Tiki doesn't only produce custom drums - it also supplies blank shells, high-end components, drum-building guides and also distributes Canadian fibreglass Tempus drums.
Up for review are two 14"x6" Tiki snare drums, a 10-ply maple shell in black glitter wrap and a 5mm-thick solid Beeswing mahogany shell with a natural finish.
Unusually for a custom builder Preston doesn't make his own shells, preferring to delegate this task. He believes that the quality of the finishing and hardware components is just as important as the shells themselves.
His shells are supplied as blanks, and he then finishes and dresses them, and cuts the bearing edges by hand.
Preston sources shells from Keller - the company that supplied DW with shells for many years - as well as Dean Price of Guru Drumworks and US builder Vaughncraft. The maple-shelled snare is built from a 10-ply Keller shell, while the steambent Beeswing mahogany drum is a Vaughncraft creation.
Preston confesses to having an encyclopaedic knowledge of vintage drums and this is reflected in the look and feel of these two snares. The maple-shell drum is dressed with tube lugs and its innermost ply has been primed and coated with three layers of red stain.

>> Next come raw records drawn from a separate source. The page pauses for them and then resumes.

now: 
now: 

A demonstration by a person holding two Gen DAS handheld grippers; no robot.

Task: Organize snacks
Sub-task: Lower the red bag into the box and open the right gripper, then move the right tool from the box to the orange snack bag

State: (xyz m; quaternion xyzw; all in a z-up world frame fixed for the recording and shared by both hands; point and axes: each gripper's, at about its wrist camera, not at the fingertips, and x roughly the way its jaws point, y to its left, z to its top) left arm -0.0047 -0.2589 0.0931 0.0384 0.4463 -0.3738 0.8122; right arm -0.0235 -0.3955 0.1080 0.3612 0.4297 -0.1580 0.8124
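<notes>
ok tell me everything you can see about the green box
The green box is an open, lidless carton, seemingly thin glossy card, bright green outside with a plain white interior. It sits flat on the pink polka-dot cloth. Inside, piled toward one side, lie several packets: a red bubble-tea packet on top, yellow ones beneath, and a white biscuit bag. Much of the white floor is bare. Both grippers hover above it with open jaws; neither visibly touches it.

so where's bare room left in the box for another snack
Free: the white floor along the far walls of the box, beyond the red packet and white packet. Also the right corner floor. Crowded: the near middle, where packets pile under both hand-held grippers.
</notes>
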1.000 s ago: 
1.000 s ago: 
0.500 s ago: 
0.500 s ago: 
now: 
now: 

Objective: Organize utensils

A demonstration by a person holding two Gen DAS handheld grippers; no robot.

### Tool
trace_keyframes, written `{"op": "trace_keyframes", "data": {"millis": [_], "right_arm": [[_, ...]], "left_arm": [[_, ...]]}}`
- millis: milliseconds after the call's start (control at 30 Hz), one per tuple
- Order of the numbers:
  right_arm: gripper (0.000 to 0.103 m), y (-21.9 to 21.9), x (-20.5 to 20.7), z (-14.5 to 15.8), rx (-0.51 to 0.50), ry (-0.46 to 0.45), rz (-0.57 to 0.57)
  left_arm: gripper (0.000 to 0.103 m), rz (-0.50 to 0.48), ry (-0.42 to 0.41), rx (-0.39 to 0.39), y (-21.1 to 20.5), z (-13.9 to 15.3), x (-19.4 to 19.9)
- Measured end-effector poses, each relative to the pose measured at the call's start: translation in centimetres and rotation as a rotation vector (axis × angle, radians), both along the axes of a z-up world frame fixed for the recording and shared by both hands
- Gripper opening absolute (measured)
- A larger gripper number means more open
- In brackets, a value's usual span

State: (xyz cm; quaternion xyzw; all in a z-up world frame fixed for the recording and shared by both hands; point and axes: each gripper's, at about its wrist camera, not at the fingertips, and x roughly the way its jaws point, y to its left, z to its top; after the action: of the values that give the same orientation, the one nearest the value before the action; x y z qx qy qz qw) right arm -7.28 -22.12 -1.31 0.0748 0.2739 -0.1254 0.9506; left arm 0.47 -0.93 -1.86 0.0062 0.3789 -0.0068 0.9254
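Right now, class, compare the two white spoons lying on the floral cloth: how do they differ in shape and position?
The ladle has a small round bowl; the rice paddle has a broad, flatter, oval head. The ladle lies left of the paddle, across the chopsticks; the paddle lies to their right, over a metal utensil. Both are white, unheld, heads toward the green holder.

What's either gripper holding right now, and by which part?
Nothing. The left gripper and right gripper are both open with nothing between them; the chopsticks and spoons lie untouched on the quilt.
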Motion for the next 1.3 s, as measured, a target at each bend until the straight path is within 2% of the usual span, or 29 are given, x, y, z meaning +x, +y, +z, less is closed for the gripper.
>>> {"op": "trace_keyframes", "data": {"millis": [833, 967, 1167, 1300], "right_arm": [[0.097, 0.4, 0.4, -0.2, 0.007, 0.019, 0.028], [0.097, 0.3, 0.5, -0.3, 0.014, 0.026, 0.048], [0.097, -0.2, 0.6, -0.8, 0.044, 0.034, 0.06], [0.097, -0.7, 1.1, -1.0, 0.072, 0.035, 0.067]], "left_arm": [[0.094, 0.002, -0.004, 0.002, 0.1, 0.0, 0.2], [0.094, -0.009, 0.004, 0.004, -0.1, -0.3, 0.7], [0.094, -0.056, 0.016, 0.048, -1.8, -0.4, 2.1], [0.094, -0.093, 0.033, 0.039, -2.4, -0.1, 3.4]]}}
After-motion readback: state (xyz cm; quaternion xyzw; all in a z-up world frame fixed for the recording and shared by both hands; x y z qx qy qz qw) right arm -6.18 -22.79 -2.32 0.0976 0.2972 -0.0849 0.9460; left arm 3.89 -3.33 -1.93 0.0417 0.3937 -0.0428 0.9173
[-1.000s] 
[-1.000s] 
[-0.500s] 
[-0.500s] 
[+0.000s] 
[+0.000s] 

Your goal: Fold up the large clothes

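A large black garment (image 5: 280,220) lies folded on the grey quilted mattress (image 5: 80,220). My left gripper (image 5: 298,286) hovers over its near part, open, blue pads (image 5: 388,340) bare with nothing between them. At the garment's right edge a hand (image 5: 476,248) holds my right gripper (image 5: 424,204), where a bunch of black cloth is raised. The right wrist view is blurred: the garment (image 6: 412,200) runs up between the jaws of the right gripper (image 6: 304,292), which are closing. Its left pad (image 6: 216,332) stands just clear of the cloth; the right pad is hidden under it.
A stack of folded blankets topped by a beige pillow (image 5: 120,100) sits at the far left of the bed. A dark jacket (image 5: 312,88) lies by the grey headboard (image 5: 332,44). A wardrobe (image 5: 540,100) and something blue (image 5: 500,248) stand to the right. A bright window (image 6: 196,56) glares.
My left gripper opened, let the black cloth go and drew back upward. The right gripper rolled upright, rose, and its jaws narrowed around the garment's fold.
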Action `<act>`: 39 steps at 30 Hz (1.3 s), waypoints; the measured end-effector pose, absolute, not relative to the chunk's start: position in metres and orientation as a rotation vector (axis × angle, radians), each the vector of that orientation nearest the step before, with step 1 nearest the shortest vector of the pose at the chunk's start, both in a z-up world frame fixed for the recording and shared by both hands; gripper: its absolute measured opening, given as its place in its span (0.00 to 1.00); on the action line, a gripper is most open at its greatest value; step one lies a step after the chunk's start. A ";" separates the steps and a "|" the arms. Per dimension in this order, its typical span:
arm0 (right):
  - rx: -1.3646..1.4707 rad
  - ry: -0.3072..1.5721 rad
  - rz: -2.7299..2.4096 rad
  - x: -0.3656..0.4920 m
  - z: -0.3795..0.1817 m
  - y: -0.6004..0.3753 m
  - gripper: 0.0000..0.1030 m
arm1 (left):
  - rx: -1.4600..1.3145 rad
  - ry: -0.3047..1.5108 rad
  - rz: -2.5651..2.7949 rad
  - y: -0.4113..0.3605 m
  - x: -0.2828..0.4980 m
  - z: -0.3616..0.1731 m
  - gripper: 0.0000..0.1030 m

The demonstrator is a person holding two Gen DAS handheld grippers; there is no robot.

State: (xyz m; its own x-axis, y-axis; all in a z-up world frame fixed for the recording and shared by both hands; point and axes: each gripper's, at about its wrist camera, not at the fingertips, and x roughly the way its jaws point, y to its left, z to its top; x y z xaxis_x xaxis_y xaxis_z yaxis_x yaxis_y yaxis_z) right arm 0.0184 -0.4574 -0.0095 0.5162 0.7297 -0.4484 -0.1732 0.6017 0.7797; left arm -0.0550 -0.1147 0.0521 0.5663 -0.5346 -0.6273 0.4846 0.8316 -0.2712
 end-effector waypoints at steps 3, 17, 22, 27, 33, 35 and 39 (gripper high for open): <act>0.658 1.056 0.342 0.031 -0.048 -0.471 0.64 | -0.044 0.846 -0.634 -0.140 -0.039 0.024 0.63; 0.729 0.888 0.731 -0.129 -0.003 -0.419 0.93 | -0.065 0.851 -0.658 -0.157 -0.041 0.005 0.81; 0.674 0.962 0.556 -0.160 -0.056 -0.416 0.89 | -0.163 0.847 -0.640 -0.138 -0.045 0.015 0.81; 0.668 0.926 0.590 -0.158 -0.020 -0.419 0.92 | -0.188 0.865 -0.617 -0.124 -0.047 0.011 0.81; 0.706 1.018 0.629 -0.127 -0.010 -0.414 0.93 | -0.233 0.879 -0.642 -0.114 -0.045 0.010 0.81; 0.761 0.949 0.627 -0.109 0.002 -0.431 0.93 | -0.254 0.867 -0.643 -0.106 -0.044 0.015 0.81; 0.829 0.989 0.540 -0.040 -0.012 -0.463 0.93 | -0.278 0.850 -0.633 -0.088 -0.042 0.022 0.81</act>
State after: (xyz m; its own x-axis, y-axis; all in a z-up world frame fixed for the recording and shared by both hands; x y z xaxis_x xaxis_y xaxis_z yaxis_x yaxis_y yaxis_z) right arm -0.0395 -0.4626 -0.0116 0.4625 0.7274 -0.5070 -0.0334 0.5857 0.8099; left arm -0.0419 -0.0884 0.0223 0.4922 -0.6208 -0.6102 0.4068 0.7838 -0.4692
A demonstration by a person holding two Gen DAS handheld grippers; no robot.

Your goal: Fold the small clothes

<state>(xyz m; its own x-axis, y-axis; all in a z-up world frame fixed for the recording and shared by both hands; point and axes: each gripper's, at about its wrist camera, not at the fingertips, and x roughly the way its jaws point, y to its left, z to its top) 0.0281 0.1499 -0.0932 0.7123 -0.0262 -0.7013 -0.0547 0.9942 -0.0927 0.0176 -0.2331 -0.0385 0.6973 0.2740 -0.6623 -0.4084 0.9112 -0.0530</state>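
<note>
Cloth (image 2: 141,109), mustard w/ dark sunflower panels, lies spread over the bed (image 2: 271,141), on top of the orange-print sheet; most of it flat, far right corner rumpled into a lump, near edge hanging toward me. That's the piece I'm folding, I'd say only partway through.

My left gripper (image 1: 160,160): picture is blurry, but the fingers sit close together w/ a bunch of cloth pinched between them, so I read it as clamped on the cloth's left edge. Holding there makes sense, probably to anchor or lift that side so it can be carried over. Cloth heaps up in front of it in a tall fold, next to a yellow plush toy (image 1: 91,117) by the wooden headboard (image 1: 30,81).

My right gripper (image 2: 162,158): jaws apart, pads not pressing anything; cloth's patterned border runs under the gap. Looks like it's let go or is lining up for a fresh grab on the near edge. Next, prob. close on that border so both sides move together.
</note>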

Preston says this is mainly for aesthetic reasons, but reckons that if it does influence the sound as well then it will probably be for the better. The snazzy black glitter wrap has been expertly applied with the join cleverly hidden behind the throw-off.
The Beeswing mahogany snare has 10 retro-stylish double-ended lugs and a Dunnett R4 strainer. Beeswing mahogany is a medium-density African hardwood that is commonly used for acoustic guitar bodies.
It has a fine-grain structure with plenty of interesting details within. As if to accentuate the beauty of the wood, the shell has been oiled and waxed to a lush satin finish.
Both drums have reinforcement rings - another 10 plies-worth in the case of the maple snare and a single 6mm-thick scarf-joined ring in the Beeswing mahogany.
Bearing edges are cut to a pointed 45° for
the maple drum and a far more rounded 30° on the Beeswing mahogany. Evans heads and triple-flanged hoops are fitted to both drums.
Preston's New Zealand roots are represented in the name and logo of Tiki Drums. 'Hei-Tiki' is a Maori pendant which is worn as a guardian and can also represent fertility, and the gurning face of the depicted figure certainly makes a change from most drum badges.
Both drums are as good to play as they look, but possess their own characteristics. The all-maple snare has a sharp, bright, open tone that fizzes with energy. Played anywhere but dead centre the sound is embellished with musical overtones that, by the time the edge is reached, culminate in a lingering metallic peal.
It's an incredibly responsive drum that can pick out brushwork with a detective's attention to detail while rim-shotting for England at the other end of the scale.
In comparison, the Beeswing mahogany snare is drier and thicker-sounding. The lack of overtones allows the timbre of the wood to really shine through.
Though it doesn't have the same degree of bite upfront there is a hardness present which makes it stand out. I found the hint of darkness in its tone to my liking as well.
I tried it out at a gig with a full-rig PA. I usually have to apply at least one Moongel to curtail ringing; with this snare nothing was required.
Throughout the set, the drum kept backbeats locked down with almost indomitable authority. It was equally capable of being expressive when it came to fills, with rimshots being delivered with a particularly fruity clonk.
The snares are only two of a vast range of bespoke drums that Preston offers. They somehow seem older than they are, Preston's love of classic drums clearly influencing his own creations.